> WHAT YOU WILL DO: Your task is to set down the line containing "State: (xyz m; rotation" and every later line of the entries, word for word, including the last.

***** ENTRIES PROVIDED *****

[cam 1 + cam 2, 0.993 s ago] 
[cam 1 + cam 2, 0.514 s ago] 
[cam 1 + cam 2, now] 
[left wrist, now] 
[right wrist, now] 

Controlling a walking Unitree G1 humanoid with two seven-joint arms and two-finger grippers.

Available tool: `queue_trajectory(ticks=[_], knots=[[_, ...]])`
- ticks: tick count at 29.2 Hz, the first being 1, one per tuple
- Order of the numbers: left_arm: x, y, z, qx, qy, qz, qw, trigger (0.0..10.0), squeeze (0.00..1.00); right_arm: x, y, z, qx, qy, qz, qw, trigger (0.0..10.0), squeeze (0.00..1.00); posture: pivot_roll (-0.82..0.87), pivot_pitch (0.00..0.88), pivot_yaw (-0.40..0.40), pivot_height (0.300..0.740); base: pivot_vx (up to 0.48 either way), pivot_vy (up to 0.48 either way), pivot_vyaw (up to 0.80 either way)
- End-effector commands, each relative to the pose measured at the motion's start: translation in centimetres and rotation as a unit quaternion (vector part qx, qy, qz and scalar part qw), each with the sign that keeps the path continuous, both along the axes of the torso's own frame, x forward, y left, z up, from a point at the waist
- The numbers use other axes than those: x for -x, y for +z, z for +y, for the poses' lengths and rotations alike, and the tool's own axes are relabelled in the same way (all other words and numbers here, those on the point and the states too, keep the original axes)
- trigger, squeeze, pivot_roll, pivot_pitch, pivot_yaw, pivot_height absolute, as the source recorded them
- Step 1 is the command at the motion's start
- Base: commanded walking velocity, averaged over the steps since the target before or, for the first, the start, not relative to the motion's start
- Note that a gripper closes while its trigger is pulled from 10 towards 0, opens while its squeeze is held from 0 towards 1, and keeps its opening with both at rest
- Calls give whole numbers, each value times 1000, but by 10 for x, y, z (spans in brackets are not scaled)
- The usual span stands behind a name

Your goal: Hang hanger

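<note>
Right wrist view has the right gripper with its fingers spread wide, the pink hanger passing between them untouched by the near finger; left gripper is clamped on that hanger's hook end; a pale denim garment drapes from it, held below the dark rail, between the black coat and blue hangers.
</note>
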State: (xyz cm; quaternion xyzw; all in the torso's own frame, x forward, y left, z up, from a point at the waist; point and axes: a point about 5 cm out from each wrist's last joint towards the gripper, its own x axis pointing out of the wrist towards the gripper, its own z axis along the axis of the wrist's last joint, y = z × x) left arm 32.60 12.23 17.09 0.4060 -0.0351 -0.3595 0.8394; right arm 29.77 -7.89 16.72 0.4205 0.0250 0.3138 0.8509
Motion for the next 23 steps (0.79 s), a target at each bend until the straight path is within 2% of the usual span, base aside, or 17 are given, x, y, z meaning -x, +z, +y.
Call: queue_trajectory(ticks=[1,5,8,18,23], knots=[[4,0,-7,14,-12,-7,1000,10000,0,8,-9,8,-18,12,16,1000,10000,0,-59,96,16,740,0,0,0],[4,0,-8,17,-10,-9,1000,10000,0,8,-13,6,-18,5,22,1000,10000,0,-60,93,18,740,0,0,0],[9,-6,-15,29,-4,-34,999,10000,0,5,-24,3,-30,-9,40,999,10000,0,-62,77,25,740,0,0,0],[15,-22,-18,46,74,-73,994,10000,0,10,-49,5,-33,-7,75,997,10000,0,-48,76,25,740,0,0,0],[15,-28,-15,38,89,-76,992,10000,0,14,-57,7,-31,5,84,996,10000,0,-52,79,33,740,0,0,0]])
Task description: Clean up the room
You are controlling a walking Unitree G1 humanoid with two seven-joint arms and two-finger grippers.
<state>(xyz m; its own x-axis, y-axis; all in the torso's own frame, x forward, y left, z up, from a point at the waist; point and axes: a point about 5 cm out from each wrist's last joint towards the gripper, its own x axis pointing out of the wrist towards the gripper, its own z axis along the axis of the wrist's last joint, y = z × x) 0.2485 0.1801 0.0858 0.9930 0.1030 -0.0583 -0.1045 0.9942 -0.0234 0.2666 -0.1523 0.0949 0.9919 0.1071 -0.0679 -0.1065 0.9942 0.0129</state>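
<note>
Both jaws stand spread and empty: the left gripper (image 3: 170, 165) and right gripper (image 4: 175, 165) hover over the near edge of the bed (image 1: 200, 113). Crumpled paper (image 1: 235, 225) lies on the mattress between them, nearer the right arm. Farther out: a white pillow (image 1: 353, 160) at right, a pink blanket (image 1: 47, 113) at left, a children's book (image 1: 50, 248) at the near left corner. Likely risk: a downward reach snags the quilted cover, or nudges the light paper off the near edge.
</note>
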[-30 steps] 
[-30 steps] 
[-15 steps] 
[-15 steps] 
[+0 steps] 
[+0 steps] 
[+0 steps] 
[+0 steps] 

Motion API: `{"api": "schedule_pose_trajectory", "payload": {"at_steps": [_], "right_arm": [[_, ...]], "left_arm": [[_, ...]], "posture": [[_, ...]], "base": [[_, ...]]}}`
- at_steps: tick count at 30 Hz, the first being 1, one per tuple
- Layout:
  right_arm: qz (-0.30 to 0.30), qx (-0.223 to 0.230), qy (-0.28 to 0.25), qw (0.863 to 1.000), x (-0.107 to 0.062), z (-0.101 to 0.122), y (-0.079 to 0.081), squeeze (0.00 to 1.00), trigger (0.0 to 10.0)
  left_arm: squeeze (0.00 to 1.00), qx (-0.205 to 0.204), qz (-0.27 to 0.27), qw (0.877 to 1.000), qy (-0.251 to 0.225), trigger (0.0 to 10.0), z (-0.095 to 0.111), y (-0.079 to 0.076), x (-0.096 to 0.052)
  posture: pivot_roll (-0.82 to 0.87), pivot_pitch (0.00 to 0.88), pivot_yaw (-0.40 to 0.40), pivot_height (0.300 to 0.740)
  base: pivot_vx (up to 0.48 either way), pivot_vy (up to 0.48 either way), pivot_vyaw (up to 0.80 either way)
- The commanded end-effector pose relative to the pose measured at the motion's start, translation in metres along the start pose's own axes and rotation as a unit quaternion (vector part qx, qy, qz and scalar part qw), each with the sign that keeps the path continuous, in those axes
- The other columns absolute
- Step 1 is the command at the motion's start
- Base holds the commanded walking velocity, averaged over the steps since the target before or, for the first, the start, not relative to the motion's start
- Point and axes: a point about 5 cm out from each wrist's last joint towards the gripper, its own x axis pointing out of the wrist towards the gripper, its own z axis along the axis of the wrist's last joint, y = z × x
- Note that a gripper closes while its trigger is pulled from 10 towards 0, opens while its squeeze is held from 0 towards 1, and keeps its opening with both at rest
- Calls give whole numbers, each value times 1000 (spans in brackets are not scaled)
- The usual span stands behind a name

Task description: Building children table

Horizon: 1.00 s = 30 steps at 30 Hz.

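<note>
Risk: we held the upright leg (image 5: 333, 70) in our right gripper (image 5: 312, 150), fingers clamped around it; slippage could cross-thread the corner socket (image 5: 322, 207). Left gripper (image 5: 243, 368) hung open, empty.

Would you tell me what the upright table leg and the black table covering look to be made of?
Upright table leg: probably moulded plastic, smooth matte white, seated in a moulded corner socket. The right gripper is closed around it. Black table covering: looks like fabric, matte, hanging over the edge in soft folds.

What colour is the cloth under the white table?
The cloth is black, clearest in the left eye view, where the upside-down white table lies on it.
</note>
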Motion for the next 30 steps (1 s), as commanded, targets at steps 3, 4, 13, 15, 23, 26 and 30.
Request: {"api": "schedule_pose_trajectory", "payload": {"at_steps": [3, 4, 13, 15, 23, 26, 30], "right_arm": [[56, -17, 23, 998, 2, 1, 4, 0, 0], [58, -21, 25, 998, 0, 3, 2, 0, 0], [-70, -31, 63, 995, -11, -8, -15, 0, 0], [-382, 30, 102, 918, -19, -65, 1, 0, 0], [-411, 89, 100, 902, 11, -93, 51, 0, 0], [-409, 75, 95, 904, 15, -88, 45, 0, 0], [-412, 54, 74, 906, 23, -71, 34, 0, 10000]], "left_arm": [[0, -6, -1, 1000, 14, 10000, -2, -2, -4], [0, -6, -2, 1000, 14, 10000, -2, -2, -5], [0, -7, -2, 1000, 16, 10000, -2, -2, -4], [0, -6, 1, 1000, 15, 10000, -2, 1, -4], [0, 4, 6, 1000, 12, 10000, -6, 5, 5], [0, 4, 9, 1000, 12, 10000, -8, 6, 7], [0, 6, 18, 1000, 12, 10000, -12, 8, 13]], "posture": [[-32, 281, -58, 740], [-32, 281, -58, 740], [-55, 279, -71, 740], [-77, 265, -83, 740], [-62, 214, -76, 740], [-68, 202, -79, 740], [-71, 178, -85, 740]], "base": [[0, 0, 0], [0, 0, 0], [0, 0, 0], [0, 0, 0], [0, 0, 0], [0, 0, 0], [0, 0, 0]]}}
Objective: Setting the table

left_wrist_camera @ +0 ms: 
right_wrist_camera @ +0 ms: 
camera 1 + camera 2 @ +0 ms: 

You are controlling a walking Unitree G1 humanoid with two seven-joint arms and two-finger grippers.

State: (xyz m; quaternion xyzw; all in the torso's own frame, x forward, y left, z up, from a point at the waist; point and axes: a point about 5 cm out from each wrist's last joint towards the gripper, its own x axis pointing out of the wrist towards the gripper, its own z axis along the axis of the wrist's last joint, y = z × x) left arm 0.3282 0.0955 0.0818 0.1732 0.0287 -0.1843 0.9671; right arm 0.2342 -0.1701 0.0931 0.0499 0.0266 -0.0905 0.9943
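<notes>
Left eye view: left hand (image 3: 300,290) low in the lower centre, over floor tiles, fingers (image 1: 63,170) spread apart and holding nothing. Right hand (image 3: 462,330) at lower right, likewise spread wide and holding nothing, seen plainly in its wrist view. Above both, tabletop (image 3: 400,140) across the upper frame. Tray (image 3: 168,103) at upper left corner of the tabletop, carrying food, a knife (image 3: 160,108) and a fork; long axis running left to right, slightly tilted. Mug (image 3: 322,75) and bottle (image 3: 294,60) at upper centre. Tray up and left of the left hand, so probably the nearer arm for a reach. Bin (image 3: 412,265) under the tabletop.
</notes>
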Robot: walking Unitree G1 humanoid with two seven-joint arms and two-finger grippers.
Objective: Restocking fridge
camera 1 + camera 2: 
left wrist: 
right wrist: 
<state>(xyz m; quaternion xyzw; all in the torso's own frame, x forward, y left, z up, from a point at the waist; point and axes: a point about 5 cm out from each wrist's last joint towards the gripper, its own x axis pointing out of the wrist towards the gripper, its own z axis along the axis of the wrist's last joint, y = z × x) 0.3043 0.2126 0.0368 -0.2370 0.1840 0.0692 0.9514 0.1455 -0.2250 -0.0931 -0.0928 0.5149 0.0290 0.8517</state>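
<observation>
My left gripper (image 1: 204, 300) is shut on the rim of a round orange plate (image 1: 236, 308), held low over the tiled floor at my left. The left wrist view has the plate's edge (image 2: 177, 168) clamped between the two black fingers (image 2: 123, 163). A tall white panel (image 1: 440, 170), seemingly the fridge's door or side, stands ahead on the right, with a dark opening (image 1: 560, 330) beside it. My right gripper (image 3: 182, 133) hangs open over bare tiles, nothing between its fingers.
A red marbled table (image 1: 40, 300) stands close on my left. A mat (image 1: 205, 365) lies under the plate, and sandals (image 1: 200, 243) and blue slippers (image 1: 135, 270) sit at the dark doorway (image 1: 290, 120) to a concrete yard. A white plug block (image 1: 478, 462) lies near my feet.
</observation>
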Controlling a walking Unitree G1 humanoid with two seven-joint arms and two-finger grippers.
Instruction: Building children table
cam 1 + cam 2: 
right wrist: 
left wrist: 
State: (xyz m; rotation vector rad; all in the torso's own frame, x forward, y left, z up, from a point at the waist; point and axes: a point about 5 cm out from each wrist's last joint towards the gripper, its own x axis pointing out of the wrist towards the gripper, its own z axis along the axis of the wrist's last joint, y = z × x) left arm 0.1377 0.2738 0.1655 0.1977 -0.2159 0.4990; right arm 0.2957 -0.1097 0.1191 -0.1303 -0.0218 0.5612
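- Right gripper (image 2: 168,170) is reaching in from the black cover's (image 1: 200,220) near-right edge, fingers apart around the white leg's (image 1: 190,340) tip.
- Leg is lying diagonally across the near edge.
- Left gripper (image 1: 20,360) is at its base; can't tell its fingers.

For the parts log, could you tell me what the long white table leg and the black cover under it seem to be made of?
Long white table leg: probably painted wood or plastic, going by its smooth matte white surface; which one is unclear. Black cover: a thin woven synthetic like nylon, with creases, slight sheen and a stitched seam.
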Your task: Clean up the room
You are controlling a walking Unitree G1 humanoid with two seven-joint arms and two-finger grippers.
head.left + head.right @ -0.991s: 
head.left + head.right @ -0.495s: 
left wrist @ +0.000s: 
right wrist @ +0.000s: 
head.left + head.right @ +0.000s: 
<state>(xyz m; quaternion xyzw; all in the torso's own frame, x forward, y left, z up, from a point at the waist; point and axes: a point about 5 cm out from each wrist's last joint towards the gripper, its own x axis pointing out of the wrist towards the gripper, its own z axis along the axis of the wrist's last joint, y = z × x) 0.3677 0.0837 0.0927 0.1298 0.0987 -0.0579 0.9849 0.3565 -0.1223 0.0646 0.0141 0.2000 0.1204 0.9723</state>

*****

> ANSWER SECTION:
State: (xyz m; rotation vector rad; all in the torso's own frame, x forward, y left, z up, from a point at the waist; point and axes: a point about 5 cm out from each wrist's last joint towards the gripper, its own x axis pointing out of the wrist towards the gripper, its own z axis along the axis of the wrist's last joint, y = z × x) left arm 0.1377 0.2738 0.1655 0.1977 -0.2159 0.4990; right arm 0.2957 -0.1097 0.1191 -0.1303 -0.0218 0.5612
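- Right gripper (image 2: 168,170) is reaching in from the black cover's (image 1: 200,220) near-right edge, fingers apart around the white leg's (image 1: 190,340) tip.
- Leg is lying diagonally across the near edge.
- Left gripper (image 1: 20,360) is at its base; can't tell its fingers.

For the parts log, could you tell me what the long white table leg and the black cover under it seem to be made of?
Long white table leg: probably painted wood or plastic, going by its smooth matte white surface; which one is unclear. Black cover: a thin woven synthetic like nylon, with creases, slight sheen and a stitched seam.
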Your task: Clean up the room
You are controlling a walking Unitree G1 humanoid with two seven-joint arms and two-finger grippers.
head.left + head.right @ -0.991s: 
head.left + head.right @ -0.495s: 
left wrist @ +0.000s: 
right wrist @ +0.000s: 
head.left + head.right @ +0.000s: 
<state>(xyz m; quaternion xyzw; all in the torso's own frame, x forward, y left, z up, from a point at the waist; point and axes: a point about 5 cm out from each wrist's last joint towards the gripper, its own x axis pointing out of the wrist towards the gripper, its own z axis along the axis of the wrist's last joint, y = z × x) 0.3677 0.0837 0.0927 0.1298 0.0987 -0.0579 0.9849 0.3565 -0.1223 0.0646 0.0141 0.2000 0.1204 0.9723</state>

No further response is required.